Ever heard of the ‘bystander effect’?
It’s a sense of apathy that holds us back from helping people in need.
When something happens in public, our initial, human reaction is to hang back and not get involved. Especially if a heroic act looks like it could be painful.
That’s simply a survival mechanism.
But as humans, we also look out for each other. And all it takes is one person to step forward to make a difference. That one person inspires someone else.
Confidence is contagious.
And that’s why SmartCatholics puts a focus on thinking like a first-responder. We need to break that ‘bystander effect.’
But a lot of people still feel a sense of fear at striking out and taking a stand.

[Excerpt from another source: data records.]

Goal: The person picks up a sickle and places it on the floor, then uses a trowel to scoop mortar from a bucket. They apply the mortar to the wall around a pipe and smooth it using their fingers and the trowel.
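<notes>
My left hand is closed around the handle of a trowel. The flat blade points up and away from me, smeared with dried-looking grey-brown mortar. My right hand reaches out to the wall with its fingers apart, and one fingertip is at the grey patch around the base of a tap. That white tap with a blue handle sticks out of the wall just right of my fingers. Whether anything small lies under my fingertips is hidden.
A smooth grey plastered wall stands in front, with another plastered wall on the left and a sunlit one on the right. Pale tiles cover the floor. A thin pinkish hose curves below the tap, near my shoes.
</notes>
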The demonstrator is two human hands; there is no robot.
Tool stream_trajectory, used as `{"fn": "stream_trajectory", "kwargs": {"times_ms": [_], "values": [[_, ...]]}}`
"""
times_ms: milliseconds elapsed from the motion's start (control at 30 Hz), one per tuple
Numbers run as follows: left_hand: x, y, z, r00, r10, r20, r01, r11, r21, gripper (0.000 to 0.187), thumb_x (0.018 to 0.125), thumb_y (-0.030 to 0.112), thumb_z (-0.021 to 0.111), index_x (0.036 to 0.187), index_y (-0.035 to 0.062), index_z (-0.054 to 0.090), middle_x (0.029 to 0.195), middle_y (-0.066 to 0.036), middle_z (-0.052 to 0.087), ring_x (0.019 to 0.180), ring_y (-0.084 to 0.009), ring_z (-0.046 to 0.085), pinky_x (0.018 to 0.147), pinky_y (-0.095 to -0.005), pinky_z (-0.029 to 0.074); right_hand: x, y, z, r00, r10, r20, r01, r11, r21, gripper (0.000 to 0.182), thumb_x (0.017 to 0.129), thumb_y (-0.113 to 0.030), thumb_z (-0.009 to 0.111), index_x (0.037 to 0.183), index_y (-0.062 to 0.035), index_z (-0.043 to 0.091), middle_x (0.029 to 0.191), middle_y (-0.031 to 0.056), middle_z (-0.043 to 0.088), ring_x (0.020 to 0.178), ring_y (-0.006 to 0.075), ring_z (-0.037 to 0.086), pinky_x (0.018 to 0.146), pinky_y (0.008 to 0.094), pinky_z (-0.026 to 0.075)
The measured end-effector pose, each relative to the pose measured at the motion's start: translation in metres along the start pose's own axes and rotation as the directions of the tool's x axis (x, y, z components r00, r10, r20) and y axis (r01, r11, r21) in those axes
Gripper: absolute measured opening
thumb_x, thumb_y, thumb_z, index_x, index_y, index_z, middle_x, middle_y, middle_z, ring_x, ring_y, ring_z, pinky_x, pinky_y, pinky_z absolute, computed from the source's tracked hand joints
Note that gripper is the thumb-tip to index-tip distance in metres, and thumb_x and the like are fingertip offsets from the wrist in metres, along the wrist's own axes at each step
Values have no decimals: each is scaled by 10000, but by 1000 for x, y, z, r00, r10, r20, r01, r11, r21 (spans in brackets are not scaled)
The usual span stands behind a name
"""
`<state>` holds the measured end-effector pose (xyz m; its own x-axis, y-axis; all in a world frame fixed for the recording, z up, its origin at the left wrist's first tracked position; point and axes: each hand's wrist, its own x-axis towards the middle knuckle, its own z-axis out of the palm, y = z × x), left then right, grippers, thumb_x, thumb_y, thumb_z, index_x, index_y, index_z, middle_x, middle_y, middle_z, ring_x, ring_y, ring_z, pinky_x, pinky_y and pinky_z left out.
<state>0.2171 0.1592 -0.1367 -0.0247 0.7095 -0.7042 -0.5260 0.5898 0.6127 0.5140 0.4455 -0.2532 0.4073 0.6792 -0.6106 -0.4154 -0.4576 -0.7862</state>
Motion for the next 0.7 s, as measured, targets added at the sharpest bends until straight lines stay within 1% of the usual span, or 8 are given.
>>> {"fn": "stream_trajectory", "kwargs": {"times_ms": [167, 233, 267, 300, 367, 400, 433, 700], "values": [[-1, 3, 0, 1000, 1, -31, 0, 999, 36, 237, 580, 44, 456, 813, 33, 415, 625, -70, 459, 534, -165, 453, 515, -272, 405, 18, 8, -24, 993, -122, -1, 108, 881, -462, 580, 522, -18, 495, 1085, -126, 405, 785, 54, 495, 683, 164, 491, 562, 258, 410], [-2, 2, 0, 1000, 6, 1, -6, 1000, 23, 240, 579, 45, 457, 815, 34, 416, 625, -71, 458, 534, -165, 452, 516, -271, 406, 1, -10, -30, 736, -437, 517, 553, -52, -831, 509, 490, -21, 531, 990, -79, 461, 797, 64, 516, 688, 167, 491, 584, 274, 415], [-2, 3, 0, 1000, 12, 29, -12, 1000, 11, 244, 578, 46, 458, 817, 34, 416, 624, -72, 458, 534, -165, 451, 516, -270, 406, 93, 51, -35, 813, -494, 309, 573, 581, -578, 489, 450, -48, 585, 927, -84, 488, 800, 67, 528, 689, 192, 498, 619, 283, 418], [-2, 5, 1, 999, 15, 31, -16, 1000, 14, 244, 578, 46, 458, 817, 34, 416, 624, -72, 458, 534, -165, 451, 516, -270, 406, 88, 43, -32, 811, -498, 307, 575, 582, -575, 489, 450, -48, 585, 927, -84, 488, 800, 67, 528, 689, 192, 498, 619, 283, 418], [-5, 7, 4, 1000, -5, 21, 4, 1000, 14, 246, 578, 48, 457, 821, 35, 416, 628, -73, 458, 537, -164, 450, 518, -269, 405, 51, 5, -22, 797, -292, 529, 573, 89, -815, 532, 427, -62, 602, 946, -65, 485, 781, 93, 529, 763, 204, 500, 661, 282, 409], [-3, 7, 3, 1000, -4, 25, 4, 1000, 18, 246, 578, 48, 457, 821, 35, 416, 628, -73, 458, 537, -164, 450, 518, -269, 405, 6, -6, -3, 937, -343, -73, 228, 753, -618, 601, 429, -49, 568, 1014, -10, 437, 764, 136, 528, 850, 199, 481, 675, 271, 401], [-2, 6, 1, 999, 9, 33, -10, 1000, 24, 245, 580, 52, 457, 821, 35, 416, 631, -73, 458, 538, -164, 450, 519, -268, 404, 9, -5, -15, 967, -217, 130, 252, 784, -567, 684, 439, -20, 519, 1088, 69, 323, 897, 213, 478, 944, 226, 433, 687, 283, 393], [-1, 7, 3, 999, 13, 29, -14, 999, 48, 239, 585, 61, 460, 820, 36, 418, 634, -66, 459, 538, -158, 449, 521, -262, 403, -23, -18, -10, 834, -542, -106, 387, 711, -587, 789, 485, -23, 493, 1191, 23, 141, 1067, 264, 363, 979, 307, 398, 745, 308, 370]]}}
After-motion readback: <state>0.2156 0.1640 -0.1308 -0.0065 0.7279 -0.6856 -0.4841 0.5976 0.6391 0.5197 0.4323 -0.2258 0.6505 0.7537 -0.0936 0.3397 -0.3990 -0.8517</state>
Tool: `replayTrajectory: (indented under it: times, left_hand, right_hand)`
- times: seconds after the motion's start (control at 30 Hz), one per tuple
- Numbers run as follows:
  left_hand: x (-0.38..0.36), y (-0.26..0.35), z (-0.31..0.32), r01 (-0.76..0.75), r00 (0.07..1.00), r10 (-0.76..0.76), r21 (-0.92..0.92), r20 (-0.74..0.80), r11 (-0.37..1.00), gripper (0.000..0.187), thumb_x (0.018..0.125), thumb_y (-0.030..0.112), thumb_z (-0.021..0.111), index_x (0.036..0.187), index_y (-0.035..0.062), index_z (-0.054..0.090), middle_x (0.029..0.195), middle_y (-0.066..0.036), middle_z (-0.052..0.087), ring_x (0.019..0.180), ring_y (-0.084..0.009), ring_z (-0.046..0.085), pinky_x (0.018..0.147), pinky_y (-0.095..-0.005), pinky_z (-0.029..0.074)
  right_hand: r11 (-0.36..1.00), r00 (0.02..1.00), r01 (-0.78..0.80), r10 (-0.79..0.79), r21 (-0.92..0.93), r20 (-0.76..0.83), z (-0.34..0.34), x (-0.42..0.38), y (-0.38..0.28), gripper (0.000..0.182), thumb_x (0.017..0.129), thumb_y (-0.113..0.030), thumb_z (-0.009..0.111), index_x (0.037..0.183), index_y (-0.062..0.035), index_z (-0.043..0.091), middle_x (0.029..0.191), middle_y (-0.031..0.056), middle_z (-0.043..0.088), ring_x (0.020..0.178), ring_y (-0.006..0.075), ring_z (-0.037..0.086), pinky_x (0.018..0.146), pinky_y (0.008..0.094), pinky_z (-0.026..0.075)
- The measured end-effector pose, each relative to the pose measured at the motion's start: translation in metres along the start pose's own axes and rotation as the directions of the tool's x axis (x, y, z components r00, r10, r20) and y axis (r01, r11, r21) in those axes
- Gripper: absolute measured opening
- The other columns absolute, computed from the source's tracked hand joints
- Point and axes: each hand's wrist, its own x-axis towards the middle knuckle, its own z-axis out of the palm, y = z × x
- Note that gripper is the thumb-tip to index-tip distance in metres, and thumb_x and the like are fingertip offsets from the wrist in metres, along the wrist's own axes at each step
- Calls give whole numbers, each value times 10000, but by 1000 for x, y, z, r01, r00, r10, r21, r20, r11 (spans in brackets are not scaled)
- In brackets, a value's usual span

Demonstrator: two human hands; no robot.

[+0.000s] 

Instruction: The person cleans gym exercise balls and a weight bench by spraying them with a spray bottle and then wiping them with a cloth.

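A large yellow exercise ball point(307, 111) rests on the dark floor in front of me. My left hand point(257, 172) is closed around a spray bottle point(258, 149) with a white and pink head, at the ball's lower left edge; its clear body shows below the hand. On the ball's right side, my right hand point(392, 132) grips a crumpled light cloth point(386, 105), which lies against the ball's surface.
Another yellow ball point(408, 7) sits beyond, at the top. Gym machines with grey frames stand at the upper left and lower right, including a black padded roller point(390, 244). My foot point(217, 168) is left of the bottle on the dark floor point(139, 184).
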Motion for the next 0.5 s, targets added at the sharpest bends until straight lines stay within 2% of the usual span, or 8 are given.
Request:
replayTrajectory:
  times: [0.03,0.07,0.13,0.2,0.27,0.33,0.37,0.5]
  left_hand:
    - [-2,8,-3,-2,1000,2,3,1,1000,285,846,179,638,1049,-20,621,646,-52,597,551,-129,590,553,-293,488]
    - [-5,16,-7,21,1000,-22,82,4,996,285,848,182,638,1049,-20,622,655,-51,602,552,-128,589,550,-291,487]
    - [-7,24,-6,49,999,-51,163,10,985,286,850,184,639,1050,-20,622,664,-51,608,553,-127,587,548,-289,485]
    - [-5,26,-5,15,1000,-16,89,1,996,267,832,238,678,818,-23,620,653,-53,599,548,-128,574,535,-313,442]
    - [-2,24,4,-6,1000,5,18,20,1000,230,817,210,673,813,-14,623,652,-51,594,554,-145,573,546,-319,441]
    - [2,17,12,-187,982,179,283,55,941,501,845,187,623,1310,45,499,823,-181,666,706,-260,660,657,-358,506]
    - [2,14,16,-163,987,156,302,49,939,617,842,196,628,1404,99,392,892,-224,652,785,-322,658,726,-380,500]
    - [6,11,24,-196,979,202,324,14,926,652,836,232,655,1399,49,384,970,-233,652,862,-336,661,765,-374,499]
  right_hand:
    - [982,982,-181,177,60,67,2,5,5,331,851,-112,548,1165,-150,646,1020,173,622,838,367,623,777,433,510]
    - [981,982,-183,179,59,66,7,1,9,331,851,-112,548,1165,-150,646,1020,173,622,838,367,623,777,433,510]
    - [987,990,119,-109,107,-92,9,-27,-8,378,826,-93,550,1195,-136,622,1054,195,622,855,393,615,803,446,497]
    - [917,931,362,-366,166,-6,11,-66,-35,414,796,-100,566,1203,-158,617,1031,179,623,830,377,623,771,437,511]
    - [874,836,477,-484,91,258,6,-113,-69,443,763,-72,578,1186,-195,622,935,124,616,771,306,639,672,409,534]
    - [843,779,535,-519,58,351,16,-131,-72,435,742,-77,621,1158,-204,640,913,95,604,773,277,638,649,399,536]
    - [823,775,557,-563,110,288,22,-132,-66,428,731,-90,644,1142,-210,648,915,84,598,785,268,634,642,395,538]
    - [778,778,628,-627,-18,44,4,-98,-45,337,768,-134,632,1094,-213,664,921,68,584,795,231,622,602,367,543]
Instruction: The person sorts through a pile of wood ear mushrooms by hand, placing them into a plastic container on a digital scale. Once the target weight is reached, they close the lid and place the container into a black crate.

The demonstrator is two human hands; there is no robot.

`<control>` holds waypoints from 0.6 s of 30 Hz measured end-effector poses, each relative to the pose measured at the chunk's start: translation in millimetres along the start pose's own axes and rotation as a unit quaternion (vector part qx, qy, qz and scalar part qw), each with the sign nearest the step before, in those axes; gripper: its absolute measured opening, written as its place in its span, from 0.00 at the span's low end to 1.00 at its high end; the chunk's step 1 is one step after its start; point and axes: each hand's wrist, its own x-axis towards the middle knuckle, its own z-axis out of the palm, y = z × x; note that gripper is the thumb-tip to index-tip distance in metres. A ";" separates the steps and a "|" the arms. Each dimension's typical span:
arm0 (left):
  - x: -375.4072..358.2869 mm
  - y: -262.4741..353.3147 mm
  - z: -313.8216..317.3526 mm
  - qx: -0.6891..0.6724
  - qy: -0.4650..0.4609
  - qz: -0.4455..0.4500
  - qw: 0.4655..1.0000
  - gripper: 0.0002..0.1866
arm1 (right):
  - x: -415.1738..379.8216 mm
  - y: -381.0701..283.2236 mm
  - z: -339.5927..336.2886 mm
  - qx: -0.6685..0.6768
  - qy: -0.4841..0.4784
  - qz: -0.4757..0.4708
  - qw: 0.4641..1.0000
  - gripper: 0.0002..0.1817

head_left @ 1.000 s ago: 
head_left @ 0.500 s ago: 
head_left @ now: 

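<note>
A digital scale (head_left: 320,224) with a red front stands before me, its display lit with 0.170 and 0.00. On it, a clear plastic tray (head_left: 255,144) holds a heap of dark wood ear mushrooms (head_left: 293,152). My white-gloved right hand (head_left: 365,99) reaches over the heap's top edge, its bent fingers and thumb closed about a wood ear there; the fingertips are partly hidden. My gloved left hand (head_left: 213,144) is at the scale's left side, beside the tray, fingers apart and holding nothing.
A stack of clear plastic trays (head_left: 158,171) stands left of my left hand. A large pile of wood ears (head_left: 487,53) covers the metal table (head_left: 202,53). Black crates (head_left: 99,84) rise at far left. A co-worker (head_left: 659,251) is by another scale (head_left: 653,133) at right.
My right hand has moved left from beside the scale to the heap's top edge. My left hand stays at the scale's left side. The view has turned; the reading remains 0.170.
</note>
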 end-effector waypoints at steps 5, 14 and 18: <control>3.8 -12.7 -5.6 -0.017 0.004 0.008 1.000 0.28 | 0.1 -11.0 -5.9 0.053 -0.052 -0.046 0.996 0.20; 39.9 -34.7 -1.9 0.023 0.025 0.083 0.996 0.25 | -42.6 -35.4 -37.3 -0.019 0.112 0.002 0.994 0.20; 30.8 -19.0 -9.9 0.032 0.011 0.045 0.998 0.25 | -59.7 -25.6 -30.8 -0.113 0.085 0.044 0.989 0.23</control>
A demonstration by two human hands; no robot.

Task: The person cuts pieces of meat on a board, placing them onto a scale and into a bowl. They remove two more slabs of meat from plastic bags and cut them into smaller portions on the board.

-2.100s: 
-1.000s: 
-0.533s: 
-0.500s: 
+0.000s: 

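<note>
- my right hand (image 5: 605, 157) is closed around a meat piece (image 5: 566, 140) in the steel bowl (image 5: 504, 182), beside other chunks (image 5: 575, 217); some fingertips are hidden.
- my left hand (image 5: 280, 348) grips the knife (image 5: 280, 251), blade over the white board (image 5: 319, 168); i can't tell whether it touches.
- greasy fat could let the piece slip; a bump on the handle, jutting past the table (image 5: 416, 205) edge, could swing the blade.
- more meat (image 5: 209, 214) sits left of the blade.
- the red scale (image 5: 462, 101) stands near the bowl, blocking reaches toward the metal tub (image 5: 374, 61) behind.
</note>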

- Do I need to be a Scripture whiz?
- Do I need to know all the dogmas and documents of the Church?
- Do I need to have read everything the popes and bishops have written?
- Do I seriously need to read the Summa?
No, that’s not what we’re talking about.
Check out this quote by His Holiness, Pope Francis;
“The thing the church needs most today is the ability to heal wounds and to warm the hearts of the faithful; it needs nearness, proximity. I see the church as a field hospital after battle.” – Pope Francis
So this is why first-responders like you and me are vital.
But note; a first-responder is not a surgeon. Not a doctor with degrees.
Their job is to get to the scene as lightly and swiftly as possible. They ‘triage’ the situation.
That means they identify what’s safe, and what’s dangerous. Can the patient be moved? Or do we need to stay here with them, and wait for backup?
They create the first connection that a hurting person needs.
This is what we need to be as Christians, as the feet and hands of Christ to the world.
We don’t have to know everything. We don’t need degrees and hundreds of hours of videos under our belt.
We just need to be present to others. To ‘triage’ in our own way the situation, and be present to people on their terms.
Sometimes a stranger or a friend is hurting, and are ready to be ‘moved’ – meaning, are ready for an active invitation to join RCIA, or come see a Mass, or listen to a talk.
But more often than not, people in pain aren’t ready to be moved. Like a broken back, a broken heart needs to rest. Internal wounds from trauma and tragic disappointment are hard to assess.
This is why friendship and joy are a pre-requisite to evangelization in our daily lives.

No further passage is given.